--- WHAT IS NEEDED ---
Restate the whole of the data below word for word, skipping the images.

--- THE DATA ---
============
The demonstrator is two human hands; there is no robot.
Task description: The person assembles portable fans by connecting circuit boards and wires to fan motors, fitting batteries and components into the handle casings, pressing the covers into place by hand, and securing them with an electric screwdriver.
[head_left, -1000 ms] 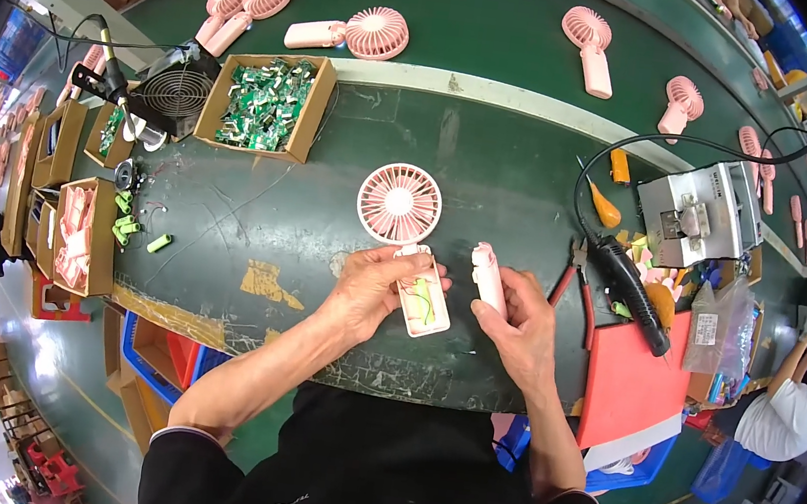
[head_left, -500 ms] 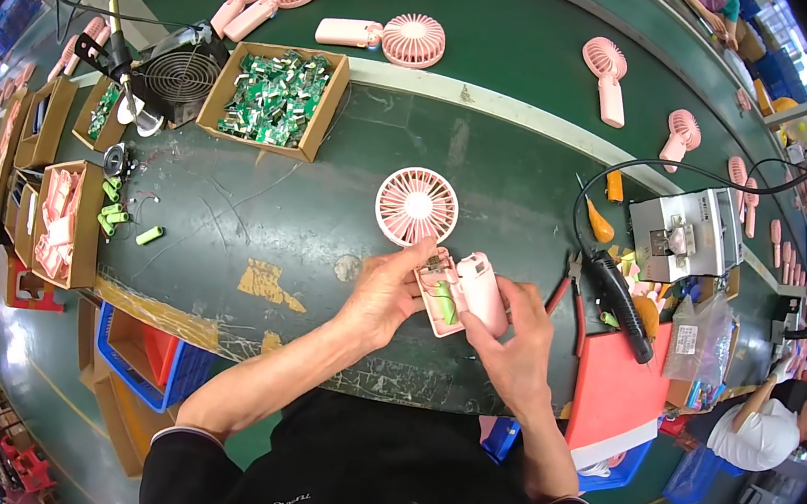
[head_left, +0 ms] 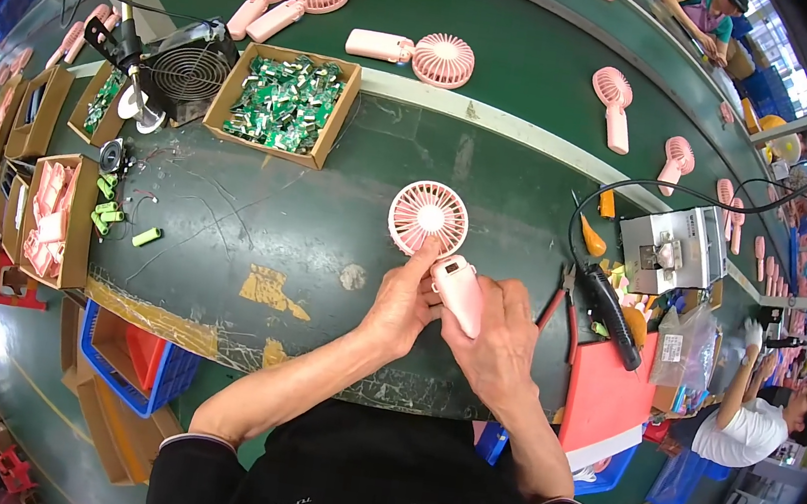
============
--- TASK RESULT ---
The demonstrator is two human hands; there is no robot.
Task description: The person assembles portable fans by connecting circuit boards and wires to fan motors, fitting batteries and components into the handle casings, pressing the covers into place by hand, and securing them with an electric screwdriver.
[head_left, -1000 ms] 
[head_left, -500 ms] 
[head_left, +0 ms] 

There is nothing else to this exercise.